Vietnamese defence industry management agency

The General Department of Defence Industry (Tổng cục Công nghiệp Quốc phòng - TCCNQP), doing business as Vietnam Defence Industry (VDI), is a government agency under the Vietnam Ministry of National Defence. It was established on 15 September 1945, and is tasked with developing, organizing, and managing core national defence industrial bases. These include weapon design and R&D institutes, production plants, industrial corporations, and manufacturing enterprises responsible for producing and supplying military equipment, weapons, and technical means to support the Vietnam People's Army in defending the country.

== History ==
The General Department of Defence Industry traces its roots to September 15, 1945, when President Hồ Chí Minh signed a decree to establish the Department of Military Ordnance under the Ministry of Defence. The department, led by Nguyễn Ngọc Xuân, was responsible for collecting, purchasing, and organizing facilities for the production of military weapons and equipment. Its structure included divisions for research, procurement, weapon design, and administration.

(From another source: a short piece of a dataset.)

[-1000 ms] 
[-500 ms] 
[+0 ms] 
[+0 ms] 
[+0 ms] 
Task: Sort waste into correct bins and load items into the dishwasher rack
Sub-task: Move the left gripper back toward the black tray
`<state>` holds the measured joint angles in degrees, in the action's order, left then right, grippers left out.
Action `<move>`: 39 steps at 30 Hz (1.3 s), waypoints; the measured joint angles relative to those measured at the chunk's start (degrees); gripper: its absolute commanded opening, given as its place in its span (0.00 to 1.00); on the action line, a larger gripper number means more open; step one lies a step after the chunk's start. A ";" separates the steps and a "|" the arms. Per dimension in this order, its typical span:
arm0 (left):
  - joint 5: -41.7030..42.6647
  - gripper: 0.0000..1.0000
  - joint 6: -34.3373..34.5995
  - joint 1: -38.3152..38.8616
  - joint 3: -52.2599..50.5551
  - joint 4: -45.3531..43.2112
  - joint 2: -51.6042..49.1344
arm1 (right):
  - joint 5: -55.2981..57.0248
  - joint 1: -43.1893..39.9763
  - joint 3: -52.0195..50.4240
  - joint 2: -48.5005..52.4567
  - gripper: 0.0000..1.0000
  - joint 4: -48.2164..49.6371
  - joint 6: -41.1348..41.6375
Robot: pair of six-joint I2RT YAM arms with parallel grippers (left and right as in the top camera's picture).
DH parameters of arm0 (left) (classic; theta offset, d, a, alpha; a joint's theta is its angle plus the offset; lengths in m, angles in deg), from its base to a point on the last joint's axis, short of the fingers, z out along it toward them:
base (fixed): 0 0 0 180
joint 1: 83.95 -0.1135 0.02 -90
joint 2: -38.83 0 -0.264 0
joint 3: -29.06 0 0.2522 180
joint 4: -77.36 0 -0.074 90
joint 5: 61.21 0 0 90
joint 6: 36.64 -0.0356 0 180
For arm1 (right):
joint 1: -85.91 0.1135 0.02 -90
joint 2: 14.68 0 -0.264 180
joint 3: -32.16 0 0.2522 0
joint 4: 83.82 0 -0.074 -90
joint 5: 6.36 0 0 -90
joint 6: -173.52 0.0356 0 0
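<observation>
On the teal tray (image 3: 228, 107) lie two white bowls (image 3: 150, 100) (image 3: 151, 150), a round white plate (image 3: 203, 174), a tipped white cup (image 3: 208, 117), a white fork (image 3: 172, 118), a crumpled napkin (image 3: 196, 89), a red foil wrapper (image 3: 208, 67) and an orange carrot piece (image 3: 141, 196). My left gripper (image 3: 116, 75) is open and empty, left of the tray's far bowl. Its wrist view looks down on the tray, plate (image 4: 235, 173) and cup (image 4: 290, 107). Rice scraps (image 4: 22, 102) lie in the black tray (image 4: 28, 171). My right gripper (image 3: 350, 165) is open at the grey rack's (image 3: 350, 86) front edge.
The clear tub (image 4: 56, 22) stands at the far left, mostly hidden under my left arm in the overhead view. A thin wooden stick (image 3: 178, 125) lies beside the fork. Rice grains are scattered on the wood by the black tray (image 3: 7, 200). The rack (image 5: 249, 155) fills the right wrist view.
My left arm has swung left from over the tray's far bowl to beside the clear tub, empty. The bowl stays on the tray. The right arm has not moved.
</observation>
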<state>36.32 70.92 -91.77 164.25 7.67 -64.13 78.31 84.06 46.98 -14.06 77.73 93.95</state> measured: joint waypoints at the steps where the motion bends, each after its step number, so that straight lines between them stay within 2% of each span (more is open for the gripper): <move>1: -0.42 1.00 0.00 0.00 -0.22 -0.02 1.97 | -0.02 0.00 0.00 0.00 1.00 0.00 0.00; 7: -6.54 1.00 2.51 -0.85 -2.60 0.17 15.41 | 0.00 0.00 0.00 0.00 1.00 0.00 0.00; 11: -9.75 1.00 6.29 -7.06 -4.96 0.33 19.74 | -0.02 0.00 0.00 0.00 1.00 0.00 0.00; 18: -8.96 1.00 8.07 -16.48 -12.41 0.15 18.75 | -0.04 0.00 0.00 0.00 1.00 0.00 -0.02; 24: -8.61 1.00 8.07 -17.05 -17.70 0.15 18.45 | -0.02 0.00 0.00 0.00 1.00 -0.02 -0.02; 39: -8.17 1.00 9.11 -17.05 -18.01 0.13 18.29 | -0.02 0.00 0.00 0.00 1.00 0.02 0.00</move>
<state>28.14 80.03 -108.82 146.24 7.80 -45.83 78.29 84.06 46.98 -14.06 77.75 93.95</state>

Following Decree No. 34/SL, the department was reorganized into the Ordnance Manufacturing Bureau under the General Command of the People's Army of Vietnam. Vũ Anh was appointed as the bureau chief by Decree No. 35/SL dated March 25, 1946. Regional agencies were also established to directly manage weapon repair and production for military units.

On February 4, 1947, the bureau was renamed the Ordnance Department, headed by the renowned weapons engineer Trần Đại Nghĩa, who would later become a major general. The department consisted of three offices and one administrative unit: the Technical Research Office (responsible for design and prototyping), the Military Workshop Office (managing production planning and technique), the Trade Office (handling procurement), and the Administrative Office (in charge of finance, administration, and logistics).

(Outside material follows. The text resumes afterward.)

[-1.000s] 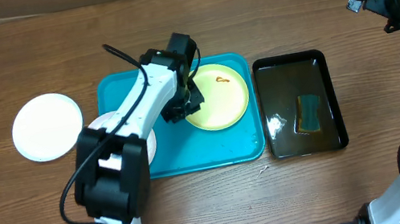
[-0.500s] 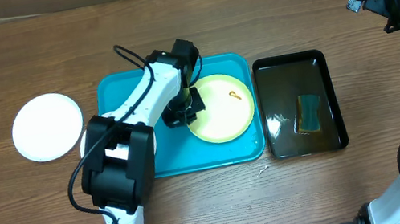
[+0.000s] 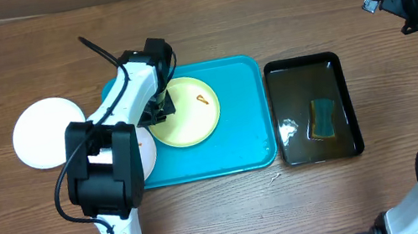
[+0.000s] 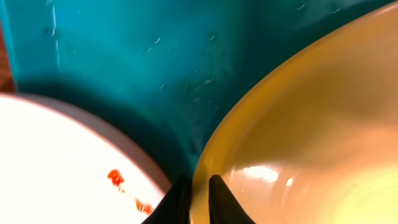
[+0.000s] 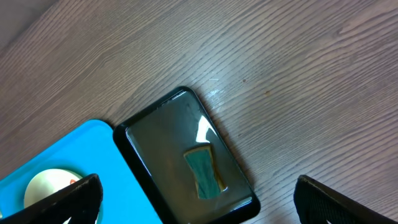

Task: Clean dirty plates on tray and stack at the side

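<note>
Overhead: the yellow-green plate [image 3: 188, 120], on the left half of the tray [image 3: 245, 128], is pinched by the left gripper [image 3: 160, 108]. Left wrist: its rim is clamped between the fingers [image 4: 221, 200]; a level lift is advised. Right wrist: the right gripper [image 5: 196, 202] is spread wide, empty.

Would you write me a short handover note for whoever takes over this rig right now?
Left end effector: shut on the rim of the yellow plate, which lies on the turquoise tray.
Right end effector: open, empty, raised at the right, looking down on the black tray with a sponge in it.
Done: one white plate lies on the table left of the tray, no smears visible.
Left: the yellow plate has a brownish smear; the second white plate, at the tray's left end, has red smears. Clean both, then stack aside.
</note>
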### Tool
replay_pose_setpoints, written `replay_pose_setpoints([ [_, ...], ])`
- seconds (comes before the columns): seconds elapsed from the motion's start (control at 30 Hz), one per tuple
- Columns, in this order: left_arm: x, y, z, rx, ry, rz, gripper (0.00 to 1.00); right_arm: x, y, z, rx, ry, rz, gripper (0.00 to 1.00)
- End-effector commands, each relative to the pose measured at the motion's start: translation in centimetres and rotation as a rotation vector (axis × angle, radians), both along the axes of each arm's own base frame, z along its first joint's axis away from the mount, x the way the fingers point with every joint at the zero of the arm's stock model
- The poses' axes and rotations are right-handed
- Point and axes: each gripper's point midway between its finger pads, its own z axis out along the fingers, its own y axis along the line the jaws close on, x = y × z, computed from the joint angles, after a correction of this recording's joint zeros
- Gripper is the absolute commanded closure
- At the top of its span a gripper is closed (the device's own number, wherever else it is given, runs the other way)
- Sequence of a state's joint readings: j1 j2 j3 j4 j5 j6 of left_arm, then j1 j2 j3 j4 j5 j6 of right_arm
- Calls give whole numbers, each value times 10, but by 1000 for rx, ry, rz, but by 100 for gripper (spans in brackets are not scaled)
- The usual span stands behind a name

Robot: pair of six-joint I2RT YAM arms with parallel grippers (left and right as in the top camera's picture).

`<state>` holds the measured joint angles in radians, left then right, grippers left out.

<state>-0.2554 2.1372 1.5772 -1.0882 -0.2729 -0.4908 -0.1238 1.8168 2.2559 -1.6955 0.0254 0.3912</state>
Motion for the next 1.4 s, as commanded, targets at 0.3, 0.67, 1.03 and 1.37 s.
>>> replay_pose_setpoints([
  [0.3, 3, -58, -9, -309, 50, -281, 56, 4, 35, 3, 182, -27, 95, 7],
  [0.67, 5, -71, -8, -385, 34, -275, 44, -23, 71, -92, -10, 282, 221, 28],
  [1.03, 6, -71, -9, -385, 33, -275, 39, -28, 76, -224, 2, 337, 231, 16],
  [1.37, 5, -71, -9, -386, 33, -275, 37, -40, 75, -280, 4, 311, 223, 37],
])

On July 11, 1950, the Ordnance Department was transferred to the General Department of Supply, part of the General Command. Later, on November 4, 1958, the (Vietnam) issued Decree No. 262/NĐA, merging the Ordnance Department with the Department of Armaments to form a new Ordnance Department under the General Department of Logistics, headed by Nguyễn Văn Nam.

On January 29, 1966, the Ministry of National Defence separated the Ordnance Department into two: the Department of Ordnance and the Department of Armaments.

On September 10, 1974, following Resolution No. 39/QUTW by the Central Military Commission, the Council of Ministers issued Decree No. 221/CP to establish the General Department of Technology. The ordnance sector was reorganized into departments for technical and production management, as well as for overseeing weapons and ammunition manufacturing facilities.

On April 5, 1976, the General Department of Economic Construction was founded under Decree No. 59/CP by the government, but it was gradually dissolved by the late 1980s.

On November 7, 1985, the General Department of Economy was formed via Decree No. 260/HĐBT by the Council of Ministers (now the Government).

On March 3, 1989, the General Department of Defence Industry and Economy was created by merging the General Department of Economy and some units from the General Department of Technology. It was tasked with managing defence industry factories and enterprises.

On December 24, 1998, the Prime Minister of Vietnam issued Decision No. 249/1998/QĐ-TTg to reorganize units under the Ministry of Defence. Accordingly, the General Department of Defence Industry and Economy relinquished its economic mobilization functions and was renamed the General Department of Defence Industry.

Since July 2000, the General Department of Defence Industry has operated under this name. The Ministry of Defence delegated the function of managing defence industry to the General Department, while the economic management role (including military-owned enterprises) was assigned to the Department of Economy.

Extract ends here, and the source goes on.